The Chinese stock market is relatively new, as its two main stock exchanges only began operating in the 1990s. This is in stark contrast to the New York Stock Exchange. This American stock exchange, which was founded in 1817, is the world’s largest stock exchange and has a daily trading value of over $169 billion. The Shanghai and Shenzhen stock exchanges are independently operated in the People’s Republic of China, or Mainland China. The Hong Kong Stock Exchange and the Taiwan Stock Exchange are also part of the Chinese Stock Exchanges, despite the fact that they are not in Mainland China territory. Furthermore, those who trade in the Chinese market are typically ordinary people, whereas in the United States, institutional investors perform the majority of the transactions. Finally, unlike the United States, China’s stock market is insulated and not inextricably tied to the country’s overall economy. About 6 percent of Chinese households have stock investments, whereas over half of American households hold stocks in their investment portfolios.

#3: Is the Potential Chinese Stock Market Crash Important?
The Great Depression


Economists have drawn stark comparisons between the 2015 economy of China and the economy of the United States starting in 1929, as this period marked the beginning of the Great Depression. The Great Depression was a global economic depression that lasted for nearly a decade and saw both poor and rich countries loaded with high unemployment, increased poverty, failed banks and widespread homelessness. In order to combat the 2015 Chinese stock market free fall, a group of 21 Chinese brokerage firms pledged on July 4th, 2015 to commit nearly $20 billion to a stock fund in order to stabilize the shares. This plan eerily mirrors the actions of 1929, when five of America’s most influential financiers met on Wall Street and constructed a plan to pool resources to stave off a fall in stock prices. The plan soon failed, however, and led the Dow Jones to severely drop and launch the Great Depression.

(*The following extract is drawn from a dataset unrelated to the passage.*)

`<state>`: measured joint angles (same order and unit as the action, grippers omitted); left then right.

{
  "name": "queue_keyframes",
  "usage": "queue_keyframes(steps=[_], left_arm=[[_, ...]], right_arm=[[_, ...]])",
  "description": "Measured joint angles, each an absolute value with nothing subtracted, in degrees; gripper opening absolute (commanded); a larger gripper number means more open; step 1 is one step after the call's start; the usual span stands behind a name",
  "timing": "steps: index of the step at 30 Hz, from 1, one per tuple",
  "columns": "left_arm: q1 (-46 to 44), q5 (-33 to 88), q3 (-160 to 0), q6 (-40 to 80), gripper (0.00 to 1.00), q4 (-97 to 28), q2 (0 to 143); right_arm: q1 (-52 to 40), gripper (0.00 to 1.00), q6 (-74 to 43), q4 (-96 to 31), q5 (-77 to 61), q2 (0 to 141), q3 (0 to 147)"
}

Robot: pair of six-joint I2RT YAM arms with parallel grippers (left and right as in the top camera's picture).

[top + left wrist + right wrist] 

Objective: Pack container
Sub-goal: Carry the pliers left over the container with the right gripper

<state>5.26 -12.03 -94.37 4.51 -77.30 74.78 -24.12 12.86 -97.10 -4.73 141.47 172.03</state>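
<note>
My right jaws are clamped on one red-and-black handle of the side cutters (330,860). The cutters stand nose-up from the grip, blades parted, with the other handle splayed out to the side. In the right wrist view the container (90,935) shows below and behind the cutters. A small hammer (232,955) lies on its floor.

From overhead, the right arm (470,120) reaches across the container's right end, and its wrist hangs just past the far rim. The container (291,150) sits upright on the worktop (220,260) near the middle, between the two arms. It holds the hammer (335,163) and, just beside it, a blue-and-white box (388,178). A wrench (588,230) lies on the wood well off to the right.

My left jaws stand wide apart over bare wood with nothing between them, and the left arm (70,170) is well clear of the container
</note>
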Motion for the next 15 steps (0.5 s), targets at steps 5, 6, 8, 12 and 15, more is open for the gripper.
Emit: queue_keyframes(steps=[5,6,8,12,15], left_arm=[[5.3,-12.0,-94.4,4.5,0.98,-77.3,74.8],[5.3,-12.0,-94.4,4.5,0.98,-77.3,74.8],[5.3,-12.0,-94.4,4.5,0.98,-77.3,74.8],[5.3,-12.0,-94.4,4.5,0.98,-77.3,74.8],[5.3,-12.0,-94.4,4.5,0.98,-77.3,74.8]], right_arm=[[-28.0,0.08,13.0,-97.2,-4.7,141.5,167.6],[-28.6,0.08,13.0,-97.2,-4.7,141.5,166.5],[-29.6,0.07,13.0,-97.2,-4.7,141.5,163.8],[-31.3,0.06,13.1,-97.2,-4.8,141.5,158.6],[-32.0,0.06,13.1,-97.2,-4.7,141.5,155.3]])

#2: Could the Potential Crash Affect the World Economy?
The Second Largest Economy



Due to the fact that Mainland China has limited the amount of stocks a foreigner is allowed to purchase, the possibility of contagion outside of China if the market were to continue its downward spiral would be minimal. According to the Bank of America, foreign investors own less than 1% of Mainland China’s stocks. Yet a stock market crash could still have an impact on the world, as China is home to the second largest economy and its consumers. For example, Chinese consumers represent a boom for overseas companies as they spend more on travel than any other country and they purchase 12% of the world’s luxury goods. This could soon disappear as consumers are forced to restrict their spending in the future.

#1: Is This a Slowdown or a Meltdown?
The Future


Despite the plunge in the stock market and the decline in the real estate property sector, the Chinese economy continues to grow at a rate that outpaces the rest of the world. Yet it cannot afford the burst of a stock market bubble, as its property market remains depressed, and the country’s corporate and local governments hold debt that amounts to more than 280% of the country’s GDP! The world has largely relied on China to prop up the economy as it still recovers from the global financial crisis of 2008. This latest perceived market bubble could be the nail in the Chinese economic coffin and could lead to a total market meltdown. Or it could simply lead to a slowdown as the government transitions to a more efficient economy – but only time will tell.